• _What the task requires_: Reproduce, word for word, the lines in the material below starting with the one that has "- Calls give" and going on through the one that has "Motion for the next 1". Leave out all pictures.
■ ■ ■ ■ ■ ■ ■
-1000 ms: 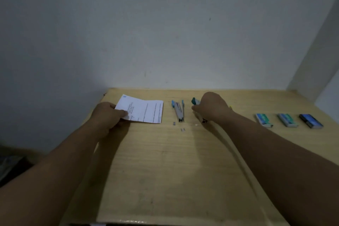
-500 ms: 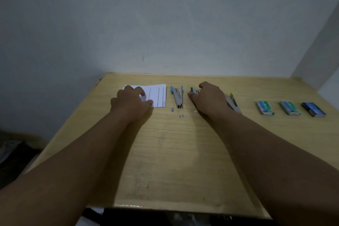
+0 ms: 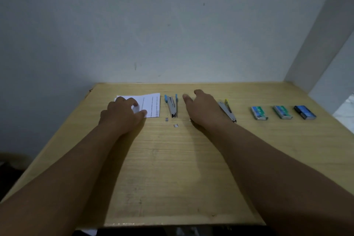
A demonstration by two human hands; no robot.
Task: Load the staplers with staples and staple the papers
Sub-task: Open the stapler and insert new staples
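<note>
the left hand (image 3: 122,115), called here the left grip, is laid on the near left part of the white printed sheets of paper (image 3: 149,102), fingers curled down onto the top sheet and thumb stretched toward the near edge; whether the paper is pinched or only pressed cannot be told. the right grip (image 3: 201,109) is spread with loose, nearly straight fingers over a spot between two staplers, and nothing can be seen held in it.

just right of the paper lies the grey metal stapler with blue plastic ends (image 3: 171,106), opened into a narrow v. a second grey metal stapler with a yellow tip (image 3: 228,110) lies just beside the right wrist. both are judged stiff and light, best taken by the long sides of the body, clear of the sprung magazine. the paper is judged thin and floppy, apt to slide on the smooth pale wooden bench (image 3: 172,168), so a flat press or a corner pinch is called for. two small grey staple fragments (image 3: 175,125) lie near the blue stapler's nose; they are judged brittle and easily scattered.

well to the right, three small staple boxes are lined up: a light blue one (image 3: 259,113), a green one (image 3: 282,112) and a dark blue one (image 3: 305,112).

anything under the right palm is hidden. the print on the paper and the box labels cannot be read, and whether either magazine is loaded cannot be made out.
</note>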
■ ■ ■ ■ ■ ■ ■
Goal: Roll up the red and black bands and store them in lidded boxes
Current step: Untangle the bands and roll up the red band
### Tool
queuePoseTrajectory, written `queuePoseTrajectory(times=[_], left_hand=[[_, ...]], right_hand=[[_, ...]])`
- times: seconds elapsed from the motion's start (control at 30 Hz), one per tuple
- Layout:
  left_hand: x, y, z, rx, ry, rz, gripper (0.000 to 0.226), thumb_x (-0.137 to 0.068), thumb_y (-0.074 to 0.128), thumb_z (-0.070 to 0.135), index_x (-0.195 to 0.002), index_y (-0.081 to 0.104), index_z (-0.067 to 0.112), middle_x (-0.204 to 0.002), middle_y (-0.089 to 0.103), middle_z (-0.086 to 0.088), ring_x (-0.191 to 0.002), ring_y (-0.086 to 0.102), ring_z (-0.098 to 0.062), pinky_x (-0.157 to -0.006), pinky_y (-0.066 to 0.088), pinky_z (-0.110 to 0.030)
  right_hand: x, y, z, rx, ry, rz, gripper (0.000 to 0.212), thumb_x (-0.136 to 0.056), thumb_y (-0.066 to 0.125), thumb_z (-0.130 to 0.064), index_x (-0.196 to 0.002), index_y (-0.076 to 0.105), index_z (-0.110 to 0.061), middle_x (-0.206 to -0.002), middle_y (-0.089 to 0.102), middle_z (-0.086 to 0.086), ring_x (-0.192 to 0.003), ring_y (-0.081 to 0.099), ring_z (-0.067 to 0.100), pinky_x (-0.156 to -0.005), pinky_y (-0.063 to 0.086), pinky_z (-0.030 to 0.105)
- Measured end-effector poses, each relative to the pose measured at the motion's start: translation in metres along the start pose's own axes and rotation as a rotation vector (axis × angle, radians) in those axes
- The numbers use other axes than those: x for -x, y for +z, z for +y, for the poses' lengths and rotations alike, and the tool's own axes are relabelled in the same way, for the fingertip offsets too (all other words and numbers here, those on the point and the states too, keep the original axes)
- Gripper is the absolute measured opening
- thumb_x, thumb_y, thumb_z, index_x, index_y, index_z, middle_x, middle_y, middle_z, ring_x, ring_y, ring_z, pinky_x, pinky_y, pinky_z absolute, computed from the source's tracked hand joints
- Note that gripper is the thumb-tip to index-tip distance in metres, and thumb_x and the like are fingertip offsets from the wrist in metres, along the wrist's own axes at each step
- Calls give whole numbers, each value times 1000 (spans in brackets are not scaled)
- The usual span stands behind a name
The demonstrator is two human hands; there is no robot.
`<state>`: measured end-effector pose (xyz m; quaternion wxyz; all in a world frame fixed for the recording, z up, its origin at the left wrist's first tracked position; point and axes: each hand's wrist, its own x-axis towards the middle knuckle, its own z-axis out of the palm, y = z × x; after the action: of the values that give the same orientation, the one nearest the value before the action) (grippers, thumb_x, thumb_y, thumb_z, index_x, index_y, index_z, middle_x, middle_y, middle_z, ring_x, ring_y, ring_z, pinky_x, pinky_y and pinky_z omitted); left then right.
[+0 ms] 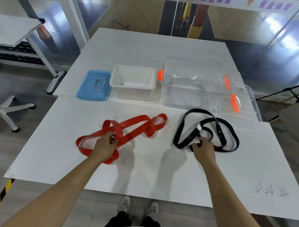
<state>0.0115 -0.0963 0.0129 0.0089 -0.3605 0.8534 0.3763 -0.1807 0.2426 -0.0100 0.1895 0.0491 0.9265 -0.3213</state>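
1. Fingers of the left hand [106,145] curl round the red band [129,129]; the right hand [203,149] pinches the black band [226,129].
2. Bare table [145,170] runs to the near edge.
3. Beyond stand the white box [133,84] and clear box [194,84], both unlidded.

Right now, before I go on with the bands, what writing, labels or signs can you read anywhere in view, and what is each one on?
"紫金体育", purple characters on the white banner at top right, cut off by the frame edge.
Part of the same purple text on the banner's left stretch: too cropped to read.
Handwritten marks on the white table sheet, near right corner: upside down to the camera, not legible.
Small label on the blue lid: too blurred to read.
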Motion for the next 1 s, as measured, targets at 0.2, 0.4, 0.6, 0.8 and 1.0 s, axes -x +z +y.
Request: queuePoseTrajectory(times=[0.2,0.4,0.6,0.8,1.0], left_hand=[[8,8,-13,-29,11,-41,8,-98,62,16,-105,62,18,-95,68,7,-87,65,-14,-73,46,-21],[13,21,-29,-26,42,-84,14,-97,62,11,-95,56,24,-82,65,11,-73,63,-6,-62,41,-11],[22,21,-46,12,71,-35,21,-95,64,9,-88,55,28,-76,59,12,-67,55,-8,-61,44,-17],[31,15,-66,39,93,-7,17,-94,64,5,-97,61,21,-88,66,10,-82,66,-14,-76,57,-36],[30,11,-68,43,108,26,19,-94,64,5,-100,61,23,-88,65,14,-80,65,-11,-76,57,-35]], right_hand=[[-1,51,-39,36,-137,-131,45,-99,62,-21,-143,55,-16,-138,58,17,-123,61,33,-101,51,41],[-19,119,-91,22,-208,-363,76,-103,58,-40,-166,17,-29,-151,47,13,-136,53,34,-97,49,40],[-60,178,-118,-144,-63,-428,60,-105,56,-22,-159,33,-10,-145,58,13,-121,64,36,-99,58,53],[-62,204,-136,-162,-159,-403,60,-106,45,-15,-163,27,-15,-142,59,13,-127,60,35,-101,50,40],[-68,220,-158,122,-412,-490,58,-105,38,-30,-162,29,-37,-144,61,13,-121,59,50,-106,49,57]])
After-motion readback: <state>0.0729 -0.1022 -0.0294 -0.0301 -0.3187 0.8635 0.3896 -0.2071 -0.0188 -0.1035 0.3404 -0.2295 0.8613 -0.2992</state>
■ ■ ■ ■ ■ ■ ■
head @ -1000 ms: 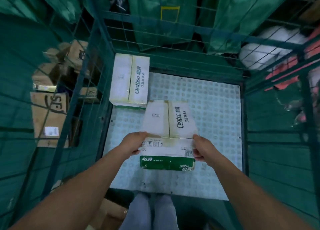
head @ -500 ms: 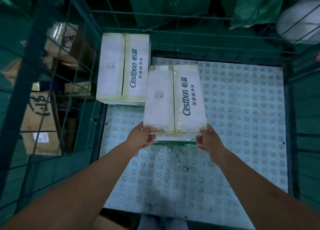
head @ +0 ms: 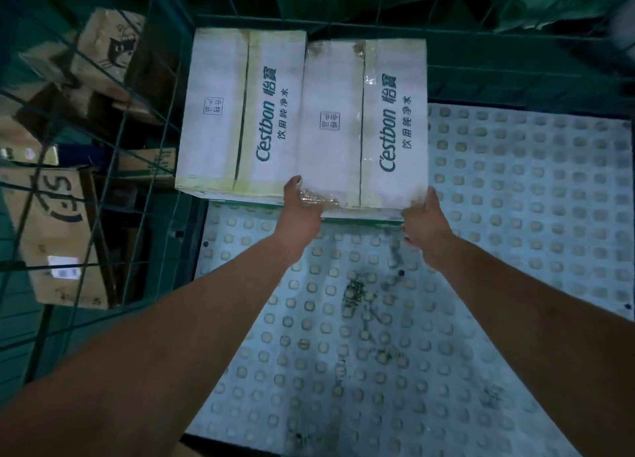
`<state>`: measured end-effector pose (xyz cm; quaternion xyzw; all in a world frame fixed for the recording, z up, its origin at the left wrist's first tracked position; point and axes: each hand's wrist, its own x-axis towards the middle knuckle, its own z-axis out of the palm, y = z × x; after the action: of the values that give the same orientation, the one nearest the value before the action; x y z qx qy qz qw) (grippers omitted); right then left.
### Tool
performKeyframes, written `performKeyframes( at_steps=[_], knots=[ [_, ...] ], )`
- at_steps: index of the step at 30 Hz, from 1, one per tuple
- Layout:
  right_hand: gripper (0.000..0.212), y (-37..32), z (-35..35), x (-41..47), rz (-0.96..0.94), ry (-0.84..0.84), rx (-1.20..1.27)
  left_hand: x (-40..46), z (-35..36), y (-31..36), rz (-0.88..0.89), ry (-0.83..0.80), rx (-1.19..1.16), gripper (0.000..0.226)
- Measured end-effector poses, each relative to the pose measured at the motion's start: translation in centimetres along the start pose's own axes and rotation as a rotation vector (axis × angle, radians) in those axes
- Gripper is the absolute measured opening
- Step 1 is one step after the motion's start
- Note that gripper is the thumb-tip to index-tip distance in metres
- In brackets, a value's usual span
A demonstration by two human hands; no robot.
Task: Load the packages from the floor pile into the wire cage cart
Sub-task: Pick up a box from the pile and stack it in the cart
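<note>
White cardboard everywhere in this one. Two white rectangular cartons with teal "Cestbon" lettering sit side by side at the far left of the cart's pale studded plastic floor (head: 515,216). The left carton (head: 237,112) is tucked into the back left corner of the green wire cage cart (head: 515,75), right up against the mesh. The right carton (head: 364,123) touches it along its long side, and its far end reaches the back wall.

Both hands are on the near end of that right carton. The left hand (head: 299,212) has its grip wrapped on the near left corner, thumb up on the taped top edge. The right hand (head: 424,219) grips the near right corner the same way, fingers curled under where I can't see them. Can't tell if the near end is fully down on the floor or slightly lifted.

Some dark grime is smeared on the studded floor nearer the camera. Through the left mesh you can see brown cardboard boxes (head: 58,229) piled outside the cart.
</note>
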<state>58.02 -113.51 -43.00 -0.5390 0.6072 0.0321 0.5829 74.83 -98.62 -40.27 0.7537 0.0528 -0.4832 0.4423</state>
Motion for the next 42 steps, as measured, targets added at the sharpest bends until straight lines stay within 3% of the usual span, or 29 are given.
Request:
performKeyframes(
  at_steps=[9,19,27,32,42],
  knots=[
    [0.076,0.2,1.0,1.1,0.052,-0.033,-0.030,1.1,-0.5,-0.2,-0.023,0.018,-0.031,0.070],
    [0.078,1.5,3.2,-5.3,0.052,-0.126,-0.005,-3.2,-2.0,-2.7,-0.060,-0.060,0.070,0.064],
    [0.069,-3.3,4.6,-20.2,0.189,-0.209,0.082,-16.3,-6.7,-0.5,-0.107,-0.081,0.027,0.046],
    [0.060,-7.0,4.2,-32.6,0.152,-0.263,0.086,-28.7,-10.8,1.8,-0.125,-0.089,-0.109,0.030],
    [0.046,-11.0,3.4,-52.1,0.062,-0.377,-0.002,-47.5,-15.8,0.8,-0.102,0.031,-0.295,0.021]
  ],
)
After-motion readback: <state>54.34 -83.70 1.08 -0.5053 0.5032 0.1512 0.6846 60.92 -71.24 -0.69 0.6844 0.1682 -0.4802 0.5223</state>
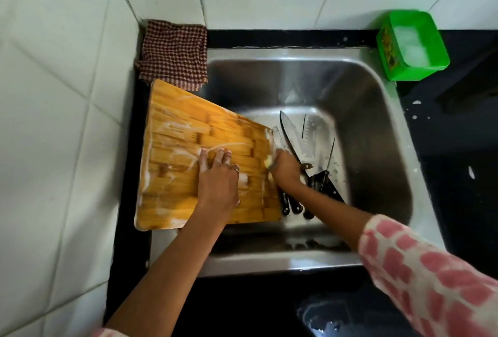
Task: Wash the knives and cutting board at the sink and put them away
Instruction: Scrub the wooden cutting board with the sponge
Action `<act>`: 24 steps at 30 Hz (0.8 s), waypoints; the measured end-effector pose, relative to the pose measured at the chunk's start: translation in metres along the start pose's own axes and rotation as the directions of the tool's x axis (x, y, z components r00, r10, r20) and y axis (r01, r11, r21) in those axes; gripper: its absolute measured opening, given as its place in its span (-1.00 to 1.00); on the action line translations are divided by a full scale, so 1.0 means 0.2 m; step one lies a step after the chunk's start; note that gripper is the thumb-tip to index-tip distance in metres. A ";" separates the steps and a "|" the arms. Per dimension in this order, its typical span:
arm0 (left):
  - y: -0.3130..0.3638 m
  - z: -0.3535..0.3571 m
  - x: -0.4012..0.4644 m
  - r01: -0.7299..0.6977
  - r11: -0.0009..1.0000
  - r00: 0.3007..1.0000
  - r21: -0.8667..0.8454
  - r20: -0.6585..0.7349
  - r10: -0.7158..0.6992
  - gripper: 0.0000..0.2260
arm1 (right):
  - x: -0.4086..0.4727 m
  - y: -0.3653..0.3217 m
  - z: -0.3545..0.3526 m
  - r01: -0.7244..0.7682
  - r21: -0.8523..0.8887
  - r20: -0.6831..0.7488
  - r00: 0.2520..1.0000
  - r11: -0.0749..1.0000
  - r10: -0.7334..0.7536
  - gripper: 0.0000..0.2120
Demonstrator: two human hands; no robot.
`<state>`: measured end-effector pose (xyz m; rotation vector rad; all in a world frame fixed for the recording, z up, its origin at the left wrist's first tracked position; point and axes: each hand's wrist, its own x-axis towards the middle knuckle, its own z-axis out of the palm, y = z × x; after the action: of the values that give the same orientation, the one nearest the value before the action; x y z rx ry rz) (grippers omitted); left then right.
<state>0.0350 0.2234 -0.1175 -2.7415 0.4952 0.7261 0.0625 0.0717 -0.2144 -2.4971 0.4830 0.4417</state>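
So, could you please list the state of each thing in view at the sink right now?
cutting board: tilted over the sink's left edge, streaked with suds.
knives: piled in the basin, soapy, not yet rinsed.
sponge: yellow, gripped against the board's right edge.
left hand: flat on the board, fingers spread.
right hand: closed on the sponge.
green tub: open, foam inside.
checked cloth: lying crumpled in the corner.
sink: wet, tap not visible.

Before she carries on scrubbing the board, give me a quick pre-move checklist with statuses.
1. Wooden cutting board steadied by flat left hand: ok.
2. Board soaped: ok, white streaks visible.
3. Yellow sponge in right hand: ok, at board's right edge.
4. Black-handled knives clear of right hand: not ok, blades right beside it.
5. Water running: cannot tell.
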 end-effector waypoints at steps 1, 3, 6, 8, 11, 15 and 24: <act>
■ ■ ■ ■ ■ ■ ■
• _Exercise response_:
- Calls give whole numbers, each value times 1000 (spans in brackets are not scaled)
- The usual span stands behind a name
The demonstrator is two human hands; there is no robot.
`<state>`: measured end-effector pose (xyz m; quaternion wxyz; all in a world frame fixed for the recording, z up, its origin at the left wrist's first tracked position; point and axes: each hand's wrist, its own x-axis towards the middle knuckle, its own z-axis out of the palm, y = z × x; after the action: of the values that give the same orientation, the one nearest the value before the action) (grippers, thumb_x, thumb_y, thumb_z, index_x, index_y, index_z, middle_x, middle_y, middle_z, ring_x, ring_y, ring_z, pinky_x, pinky_y and pinky_z omitted); left then right.
[+0 ms] 
<state>0.0115 -0.0963 0.0129 0.0089 -0.3605 0.8534 0.3763 -0.1807 0.2426 -0.0100 0.1895 0.0491 0.9265 -0.3213</state>
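1. Fingers of the left hand [106,145] curl round the red band [129,129]; the right hand [203,149] pinches the black band [226,129].
2. Bare table [145,170] runs to the near edge.
3. Beyond stand the white box [133,84] and clear box [194,84], both unlidded.

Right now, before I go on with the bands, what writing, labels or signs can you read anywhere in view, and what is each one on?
"紫金体育", purple characters on the white banner at top right, cut off by the frame edge.
Part of the same purple text on the banner's left stretch: too cropped to read.
Handwritten marks on the white table sheet, near right corner: upside down to the camera, not legible.
Small label on the blue lid: too blurred to read.
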Motion for the next 1 s, as measured, targets at 0.2, 0.4, 0.6, 0.8 and 1.0 s, axes -x +z +y.

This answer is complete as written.